Quote the material below exactly as written, from the first line to the line that holds "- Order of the", endpoints included.

Content starts

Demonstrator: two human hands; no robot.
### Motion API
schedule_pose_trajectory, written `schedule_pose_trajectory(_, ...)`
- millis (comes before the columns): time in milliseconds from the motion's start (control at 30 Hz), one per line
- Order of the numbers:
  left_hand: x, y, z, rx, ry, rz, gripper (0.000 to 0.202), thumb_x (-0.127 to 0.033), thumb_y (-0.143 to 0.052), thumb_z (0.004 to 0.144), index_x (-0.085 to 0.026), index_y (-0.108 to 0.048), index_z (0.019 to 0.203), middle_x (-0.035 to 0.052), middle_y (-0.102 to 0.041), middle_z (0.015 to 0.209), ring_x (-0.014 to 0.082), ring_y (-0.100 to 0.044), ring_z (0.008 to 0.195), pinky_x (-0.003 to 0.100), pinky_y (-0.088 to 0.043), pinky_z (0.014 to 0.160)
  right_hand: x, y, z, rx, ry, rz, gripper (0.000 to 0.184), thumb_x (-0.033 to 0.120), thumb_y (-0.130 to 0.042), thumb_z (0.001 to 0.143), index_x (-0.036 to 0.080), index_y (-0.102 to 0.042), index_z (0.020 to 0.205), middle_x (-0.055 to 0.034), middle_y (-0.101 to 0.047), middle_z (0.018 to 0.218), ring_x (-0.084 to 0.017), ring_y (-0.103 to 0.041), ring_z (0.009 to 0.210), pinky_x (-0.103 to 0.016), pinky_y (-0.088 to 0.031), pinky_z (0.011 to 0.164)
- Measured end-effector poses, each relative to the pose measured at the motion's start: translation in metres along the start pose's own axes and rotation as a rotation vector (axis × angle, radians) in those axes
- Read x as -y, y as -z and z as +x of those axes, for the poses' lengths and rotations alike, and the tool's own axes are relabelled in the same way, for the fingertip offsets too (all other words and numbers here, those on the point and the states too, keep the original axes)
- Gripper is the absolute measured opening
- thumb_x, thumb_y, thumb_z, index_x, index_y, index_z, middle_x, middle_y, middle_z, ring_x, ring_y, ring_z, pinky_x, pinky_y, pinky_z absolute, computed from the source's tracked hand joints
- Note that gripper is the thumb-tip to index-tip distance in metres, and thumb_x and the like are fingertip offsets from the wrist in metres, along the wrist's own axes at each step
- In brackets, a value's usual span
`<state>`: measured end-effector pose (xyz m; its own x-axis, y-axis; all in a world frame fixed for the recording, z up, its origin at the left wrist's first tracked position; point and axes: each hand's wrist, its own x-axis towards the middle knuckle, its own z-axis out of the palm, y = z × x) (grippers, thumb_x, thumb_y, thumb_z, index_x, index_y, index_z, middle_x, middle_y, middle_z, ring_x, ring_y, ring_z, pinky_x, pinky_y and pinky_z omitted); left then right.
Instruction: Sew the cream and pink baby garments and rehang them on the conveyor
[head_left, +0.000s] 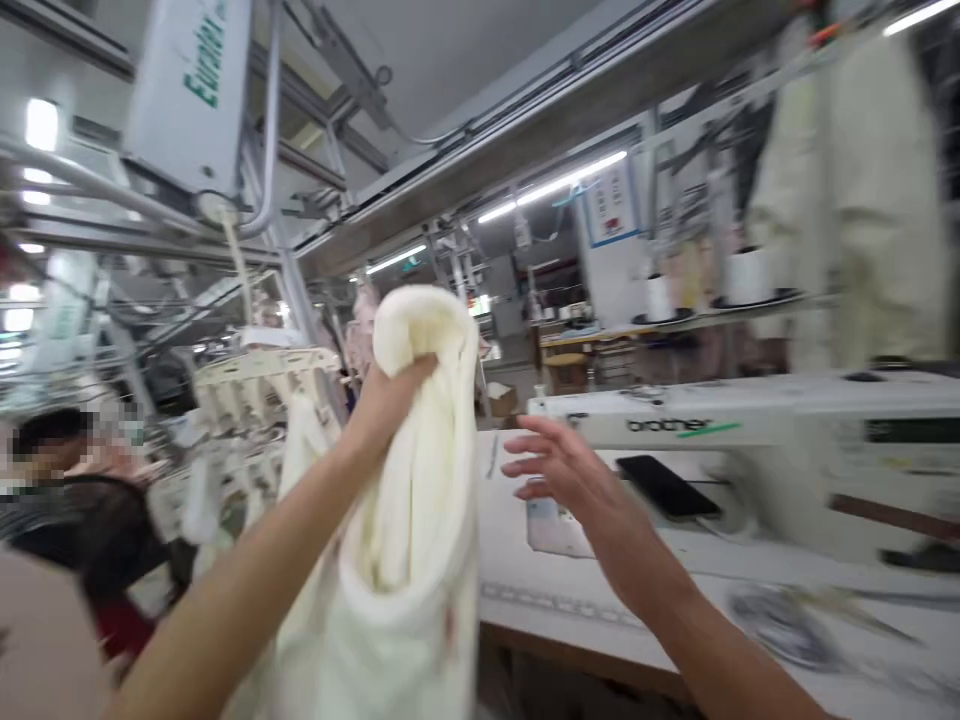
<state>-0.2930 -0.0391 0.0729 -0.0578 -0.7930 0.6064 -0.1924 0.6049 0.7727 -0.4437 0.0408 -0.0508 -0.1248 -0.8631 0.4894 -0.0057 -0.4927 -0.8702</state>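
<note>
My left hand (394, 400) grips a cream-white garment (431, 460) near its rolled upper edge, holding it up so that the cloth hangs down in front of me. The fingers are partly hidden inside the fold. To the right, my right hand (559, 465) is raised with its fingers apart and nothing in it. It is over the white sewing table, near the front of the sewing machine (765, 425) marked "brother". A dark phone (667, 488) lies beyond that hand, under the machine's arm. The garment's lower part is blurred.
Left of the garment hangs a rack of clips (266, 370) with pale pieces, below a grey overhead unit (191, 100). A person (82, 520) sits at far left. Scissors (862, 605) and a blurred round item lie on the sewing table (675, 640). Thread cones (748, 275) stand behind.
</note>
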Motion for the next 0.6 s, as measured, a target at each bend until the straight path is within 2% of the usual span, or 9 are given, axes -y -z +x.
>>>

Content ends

- [Answer for this exercise]
Demonstrator: two human hands; no robot.
### Motion API
schedule_pose_trajectory, written `schedule_pose_trajectory(_, ...)`
- millis (comes before the columns): time in milliseconds from the motion's start (control at 30 Hz), one per line
- Order of the numbers:

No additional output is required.